What you are asked to do
Where "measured" appears in a line of the entries below, that line should be copied.

Available data
'''
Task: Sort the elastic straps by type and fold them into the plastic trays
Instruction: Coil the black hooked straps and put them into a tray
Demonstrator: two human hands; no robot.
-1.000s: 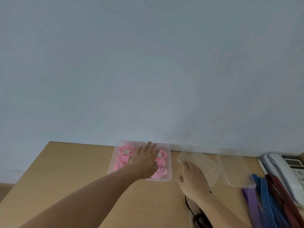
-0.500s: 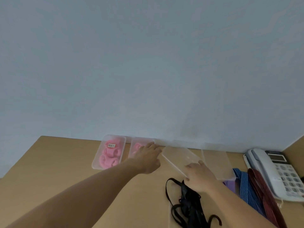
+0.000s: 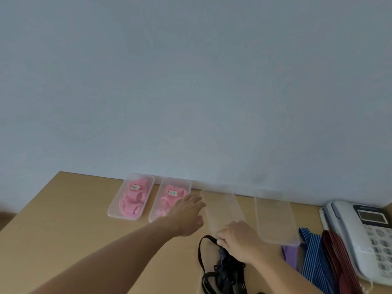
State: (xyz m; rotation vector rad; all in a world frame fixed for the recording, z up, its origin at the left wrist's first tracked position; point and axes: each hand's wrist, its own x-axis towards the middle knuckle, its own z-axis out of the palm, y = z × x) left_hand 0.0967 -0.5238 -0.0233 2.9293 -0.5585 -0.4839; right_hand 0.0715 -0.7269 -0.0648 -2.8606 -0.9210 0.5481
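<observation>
Along the back edge of the desk point(image 3: 63, 219), against the pale wall point(image 3: 191, 81), four clear plastic trays lay in a row. The first tray point(image 3: 113, 211) and the second tray point(image 3: 153, 211) each held folded pink straps point(image 3: 131, 200) with a small label on top, while the third tray point(image 3: 222, 206) and the fourth tray point(image 3: 273, 217) stood empty. The left hand point(image 3: 186, 213) reached in between the second and third trays, fingers stretched out loosely and gripping nothing. The right hand point(image 3: 235, 234) had its fingers curled over the near end of the third tray. Just beside that hand lay a tangle of black straps point(image 3: 222, 272). A purple strap point(image 3: 289, 253), a blue striped strap point(image 3: 314, 257) and a dark red strap point(image 3: 339, 262) lay to the right, next to a telephone point(image 3: 360, 230).
</observation>
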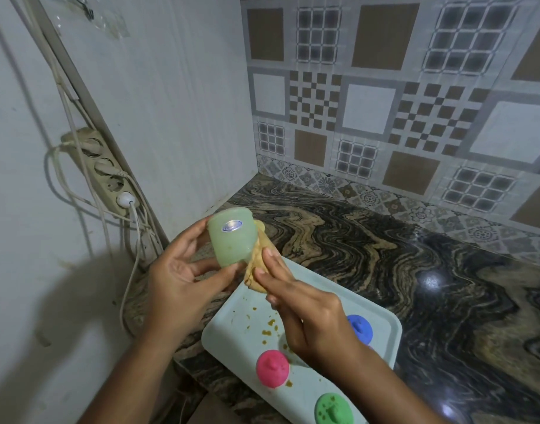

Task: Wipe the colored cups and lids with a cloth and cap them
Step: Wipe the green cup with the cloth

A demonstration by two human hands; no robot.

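Fingers point(210, 267) of the left hand point(177, 276) grasp the pale green cup point(232, 240) at centre-left, above the tray point(232, 332) holding green lid point(333, 408), pink lid point(272, 368) and blue lid point(359, 327). The right hand point(305, 310) pinches the yellow cloth point(256, 264) against the cup.

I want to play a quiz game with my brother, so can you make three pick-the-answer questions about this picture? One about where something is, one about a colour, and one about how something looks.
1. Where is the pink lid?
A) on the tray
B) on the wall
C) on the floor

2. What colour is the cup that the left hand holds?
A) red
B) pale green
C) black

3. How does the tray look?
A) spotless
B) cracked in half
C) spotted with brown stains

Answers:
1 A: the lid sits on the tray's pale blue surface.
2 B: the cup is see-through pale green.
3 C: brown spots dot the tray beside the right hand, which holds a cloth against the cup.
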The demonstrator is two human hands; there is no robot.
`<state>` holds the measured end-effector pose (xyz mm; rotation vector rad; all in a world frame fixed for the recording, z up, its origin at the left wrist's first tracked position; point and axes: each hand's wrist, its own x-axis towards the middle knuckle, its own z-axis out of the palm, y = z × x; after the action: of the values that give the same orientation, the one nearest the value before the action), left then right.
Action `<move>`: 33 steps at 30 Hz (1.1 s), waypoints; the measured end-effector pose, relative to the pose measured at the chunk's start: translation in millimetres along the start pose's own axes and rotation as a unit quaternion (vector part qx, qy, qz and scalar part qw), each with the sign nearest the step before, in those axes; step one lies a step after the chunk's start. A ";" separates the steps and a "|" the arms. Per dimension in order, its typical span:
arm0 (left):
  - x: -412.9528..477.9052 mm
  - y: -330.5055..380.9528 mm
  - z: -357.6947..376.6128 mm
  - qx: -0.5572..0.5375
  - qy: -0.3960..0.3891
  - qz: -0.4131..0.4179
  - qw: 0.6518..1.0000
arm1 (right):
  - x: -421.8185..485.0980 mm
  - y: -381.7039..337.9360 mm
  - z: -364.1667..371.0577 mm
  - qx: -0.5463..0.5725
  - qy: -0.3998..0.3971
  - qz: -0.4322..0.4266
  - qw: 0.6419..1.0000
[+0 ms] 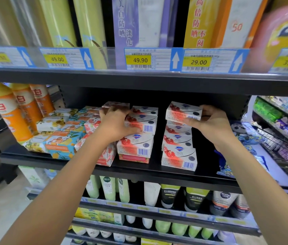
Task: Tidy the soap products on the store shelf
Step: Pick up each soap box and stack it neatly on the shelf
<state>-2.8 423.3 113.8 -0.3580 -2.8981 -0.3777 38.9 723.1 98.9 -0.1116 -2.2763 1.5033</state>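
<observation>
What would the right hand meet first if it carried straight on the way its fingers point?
The soap box that the right hand now grips, atop the right stack. Beyond it, probably the neighbouring stack under the left hand, though depth is unclear.

Left of the right soap stack (pixel 178 157) a narrow bare lane runs back, walled by the left soap stack (pixel 136 147); to its right, bare shelf (pixel 205 165).
</observation>
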 end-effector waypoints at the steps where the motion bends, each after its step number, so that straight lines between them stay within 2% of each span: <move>1: 0.4 0.0 -0.1 -0.001 -0.001 0.003 1.000 | -2.3 -0.2 -1.1 0.000 0.001 0.000 1.000; 7: -7.8 0.1 -3.2 -0.055 0.030 0.013 0.998 | -8.7 8.4 -6.0 -0.014 0.006 -0.001 1.000; 12: -16.3 0.2 -6.3 -0.073 0.020 0.014 0.997 | -1.4 13.4 -9.7 -0.043 0.028 0.009 0.999; 19: -56.9 7.6 -13.6 -0.246 0.092 0.043 0.964 | -10.2 17.7 9.2 -0.100 -0.026 0.019 0.994; 23: -75.4 10.9 -4.7 -0.332 0.073 0.053 0.939 | -0.8 29.5 27.6 -0.131 -0.025 0.024 0.991; 30: -93.9 22.1 14.5 -0.388 0.061 0.063 0.917 | 12.9 39.7 38.3 -0.181 0.025 0.009 0.983; 33: -99.0 25.6 19.6 -0.385 0.060 0.071 0.918 | -8.7 24.1 29.1 -0.164 0.047 -0.012 0.985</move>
<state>94.9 431.7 78.8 -0.6204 -2.4545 -1.4522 32.1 705.6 65.0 -0.2434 -2.4185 1.0752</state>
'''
Answer to the problem
`<state>` holds the measured end-effector pose (xyz mm; rotation vector rad; all in a world frame fixed for the recording, z up, its origin at the left wrist's first tracked position; point and axes: each hand's wrist, its own x-axis towards the middle knuckle, its own z-axis out of the palm, y = z × x; after the action: of the values that give the same orientation, the one nearest the value before the action), left then right.
Action `<move>`: 33 steps at 30 Hz (1.1 s), waypoints; the measured end-effector pose, relative to the pose measured at the chunk's start: translation in millimetres along the start pose's own axes and rotation as a unit quaternion (vector part qx, qy, qz and scalar part qw), each with the sign nearest the step before, in those axes; step one lies a step after the chunk's start. A ";" separates the steps and a "|" the arms. Per dimension in order, its typical span:

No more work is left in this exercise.